WHAT YOU HAVE TO DO ▸ Exactly the lines starting at the line containing "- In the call" and ending at the line containing "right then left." are to be written out from the listing below, both included.

DATA ▸
· · · · · · ·

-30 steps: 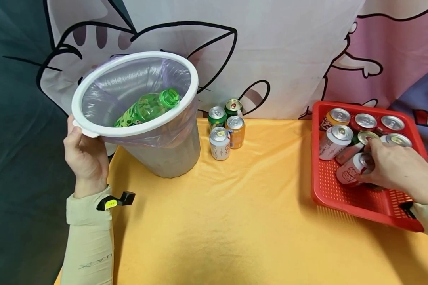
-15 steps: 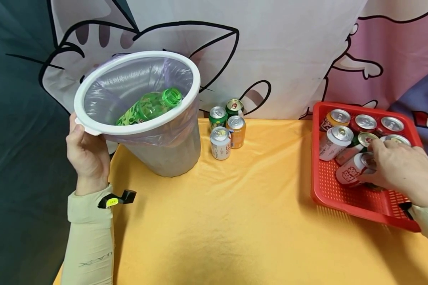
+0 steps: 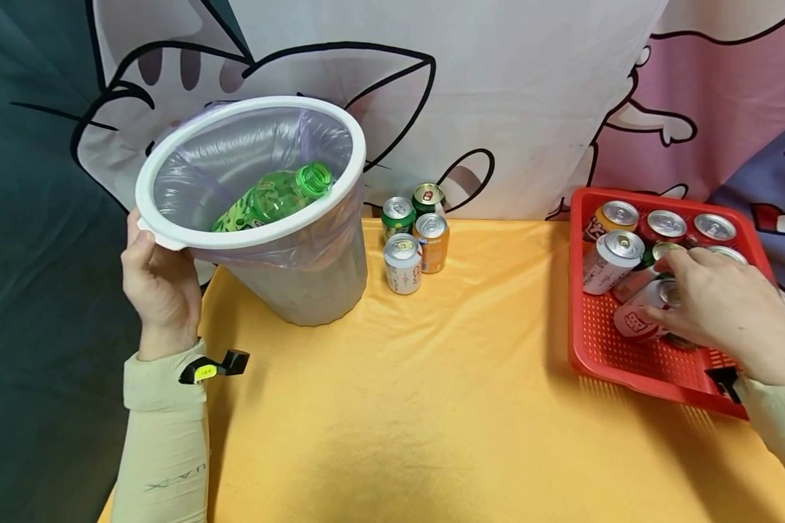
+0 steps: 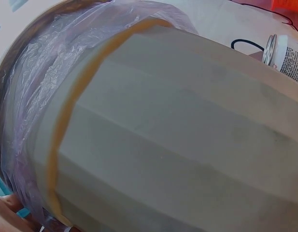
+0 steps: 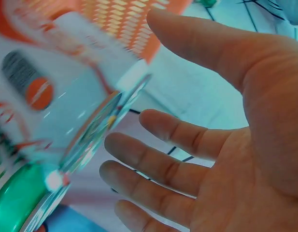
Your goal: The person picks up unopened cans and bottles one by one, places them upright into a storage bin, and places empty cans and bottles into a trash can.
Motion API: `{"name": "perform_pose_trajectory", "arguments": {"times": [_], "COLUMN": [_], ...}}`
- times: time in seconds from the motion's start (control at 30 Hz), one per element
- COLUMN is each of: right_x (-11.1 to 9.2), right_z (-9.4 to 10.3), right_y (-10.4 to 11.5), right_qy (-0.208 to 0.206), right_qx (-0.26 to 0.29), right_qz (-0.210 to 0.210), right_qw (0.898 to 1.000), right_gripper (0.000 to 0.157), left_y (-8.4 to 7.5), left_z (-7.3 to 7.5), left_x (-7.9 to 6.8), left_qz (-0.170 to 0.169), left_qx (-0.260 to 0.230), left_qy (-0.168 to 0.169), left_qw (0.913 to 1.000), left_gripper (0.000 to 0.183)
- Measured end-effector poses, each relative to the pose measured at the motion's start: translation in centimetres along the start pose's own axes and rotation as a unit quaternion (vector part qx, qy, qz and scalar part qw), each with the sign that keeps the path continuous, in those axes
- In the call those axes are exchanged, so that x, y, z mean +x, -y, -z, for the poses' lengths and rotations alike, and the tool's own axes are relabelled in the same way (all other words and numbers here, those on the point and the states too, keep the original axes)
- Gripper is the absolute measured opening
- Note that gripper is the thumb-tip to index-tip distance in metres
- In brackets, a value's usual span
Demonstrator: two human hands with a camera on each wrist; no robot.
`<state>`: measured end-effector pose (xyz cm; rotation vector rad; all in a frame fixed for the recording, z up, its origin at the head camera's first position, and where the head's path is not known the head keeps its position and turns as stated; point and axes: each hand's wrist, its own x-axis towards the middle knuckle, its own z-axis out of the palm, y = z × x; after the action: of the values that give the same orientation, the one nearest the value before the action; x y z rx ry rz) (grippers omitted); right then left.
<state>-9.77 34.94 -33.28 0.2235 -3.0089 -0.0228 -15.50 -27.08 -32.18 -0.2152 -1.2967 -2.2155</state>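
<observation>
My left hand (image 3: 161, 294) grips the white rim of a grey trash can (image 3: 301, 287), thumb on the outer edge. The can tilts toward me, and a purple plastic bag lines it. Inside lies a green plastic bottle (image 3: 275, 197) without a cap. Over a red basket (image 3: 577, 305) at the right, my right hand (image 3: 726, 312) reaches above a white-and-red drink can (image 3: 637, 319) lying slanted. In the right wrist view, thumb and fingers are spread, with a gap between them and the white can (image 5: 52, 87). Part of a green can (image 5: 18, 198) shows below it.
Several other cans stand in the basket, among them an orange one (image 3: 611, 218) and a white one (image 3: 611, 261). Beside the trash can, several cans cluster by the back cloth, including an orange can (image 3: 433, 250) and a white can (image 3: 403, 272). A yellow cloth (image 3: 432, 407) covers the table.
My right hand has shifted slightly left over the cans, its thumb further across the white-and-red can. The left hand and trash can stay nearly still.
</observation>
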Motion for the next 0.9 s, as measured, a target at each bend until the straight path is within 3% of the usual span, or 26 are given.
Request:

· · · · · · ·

SOLUTION FOR THIS PROBLEM ▸
- In the call those axes are exchanged, so that x, y, z mean +x, -y, -z, for the poses' lengths and rotations alike, and the tool's own axes are relabelled in the same way (all other words and numbers here, those on the point and the states too, keep the original axes)
- Gripper is the absolute measured opening
- Note that gripper is the thumb-tip to index-tip distance in metres
- In brackets, a value's usual span
Demonstrator: two human hands with a camera on each wrist; no robot.
`<state>`: measured end-effector pose (xyz cm; rotation vector rad; all in a frame fixed for the recording, z up, its origin at the head camera's first position, and where the head's path is not known the head keeps its position and turns as stated; point and axes: each hand's wrist, its own x-axis towards the middle knuckle, its own z-axis out of the palm, y = z × x; after the action: of the values that give the same orientation, the one nearest the value before the action; x y z rx ry rz) (grippers omitted); right then left.

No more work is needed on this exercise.